To address Question 2, we recorded any harms information reported in the studies included to address Question 1. In addition, we collected any articles, regardless of design, that addressed part of Question 2, namely the dissemination of cancer cells by the biopsy procedure. To address Question 3, we consulted a variety of information sources, including published literature, cost-effectiveness analyses, evidence-based clinical practice guidelines, published expert panel consensus statements, and consultations with experts. We did not use formal inclusion criteria for Question 3 due to the nature of the question; instead, we approached the question as an “opinion/discussion” type of question.

To address the accuracy of open surgical biopsy, we first searched for clinical studies that performed open surgical biopsy, followed patients for six months or longer, and met the above listed inclusion criteria. However, we identified no clinical studies that met the inclusion criteria, so we searched for systematic and narrative reviews that addressed the accuracy and harms of open surgical biopsy.
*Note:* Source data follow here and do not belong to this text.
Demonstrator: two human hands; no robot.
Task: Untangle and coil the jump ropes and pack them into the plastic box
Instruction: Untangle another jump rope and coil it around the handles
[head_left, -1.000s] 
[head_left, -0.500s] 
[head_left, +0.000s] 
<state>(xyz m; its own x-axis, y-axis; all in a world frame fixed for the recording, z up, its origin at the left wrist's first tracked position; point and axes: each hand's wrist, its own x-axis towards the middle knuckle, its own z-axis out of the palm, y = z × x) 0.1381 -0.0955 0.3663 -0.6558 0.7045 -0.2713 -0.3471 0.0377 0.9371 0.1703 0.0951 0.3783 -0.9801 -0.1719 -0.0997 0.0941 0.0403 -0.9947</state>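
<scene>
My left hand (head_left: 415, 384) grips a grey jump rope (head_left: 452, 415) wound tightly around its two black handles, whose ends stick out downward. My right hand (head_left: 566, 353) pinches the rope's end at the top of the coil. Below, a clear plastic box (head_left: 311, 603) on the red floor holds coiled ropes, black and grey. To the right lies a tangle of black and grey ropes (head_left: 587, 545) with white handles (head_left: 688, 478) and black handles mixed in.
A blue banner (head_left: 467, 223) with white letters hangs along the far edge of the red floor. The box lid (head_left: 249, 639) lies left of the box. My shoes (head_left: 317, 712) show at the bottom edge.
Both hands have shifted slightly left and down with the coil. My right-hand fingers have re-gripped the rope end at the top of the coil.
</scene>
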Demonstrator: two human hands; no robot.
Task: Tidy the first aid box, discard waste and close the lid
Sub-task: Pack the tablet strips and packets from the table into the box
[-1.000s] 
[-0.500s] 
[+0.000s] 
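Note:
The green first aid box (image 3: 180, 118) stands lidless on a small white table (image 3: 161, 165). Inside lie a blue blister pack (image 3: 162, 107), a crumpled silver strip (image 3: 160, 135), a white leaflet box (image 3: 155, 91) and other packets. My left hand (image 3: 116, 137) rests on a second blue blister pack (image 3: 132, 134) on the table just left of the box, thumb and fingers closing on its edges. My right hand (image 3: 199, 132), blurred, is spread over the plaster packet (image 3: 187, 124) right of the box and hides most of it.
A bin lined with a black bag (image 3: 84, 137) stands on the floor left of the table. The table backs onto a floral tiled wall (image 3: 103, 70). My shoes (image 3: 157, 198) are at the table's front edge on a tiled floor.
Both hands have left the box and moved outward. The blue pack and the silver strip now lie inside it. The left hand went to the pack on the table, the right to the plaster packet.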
The abstracts of articles identified by the literature searches were screened in duplicate for possible relevance by three research assistants. The first fifty abstracts screened by each research assistant were also screened in duplicate by the lead research analyst, and all exclusions at the abstract level were approved by the lead research analyst. The full-length articles of studies that appeared relevant at the abstract level were then obtained and three research assistants examined the articles in duplicate to see if they met the inclusion criteria. All conflicts were resolved by the lead research analyst. The excluded articles and primary reason for exclusion are shown in Appendix C.

Data Abstraction

Standardized data abstraction forms were created and data was entered by each reviewer into the SRS©4.0 database (see Appendix D). Three research assistants abstracted the data. The first fifty articles were abstracted in duplicate. All conflicts were resolved by the lead research analyst.

Study Quality Evaluation

We used an internal validity rating scale for diagnostic studies to grade the internal validity of the evidence base (Table 2). This instrument is based on a modification of the QUADAS instrument. 31 Each question in the instrument addresses an aspect of study design or conduct that can help to protect against bias. Each question can be answered “yes”, “no”, or “not reported,” and each is phrased such that an answer of “yes” indicates that the study reported a protection against bias on that aspect. A summary quality score was computed in order to reduce the subjectivity of the assessment of the potential for bias present in the evidence base. A summary score was computed with each “yes” given a +1, each “no” a −1, and each “not reported” a zero. As all of the factors captured by the questions on the quality instrument were thought to be of equal importance for this topic, no weighting was utilized in computing the summary score. This summary score was then normalizeda to a scale from 0 to 10, with the lower the score the greater the risk that the study was affected by biases. Consequently, a study employing all 14 features would score +10, a study employing none would score 0, and a study simply not reporting any of these features would score 5, thus acknowledging that published studies may not provide information on all study procedures that were actually carried out.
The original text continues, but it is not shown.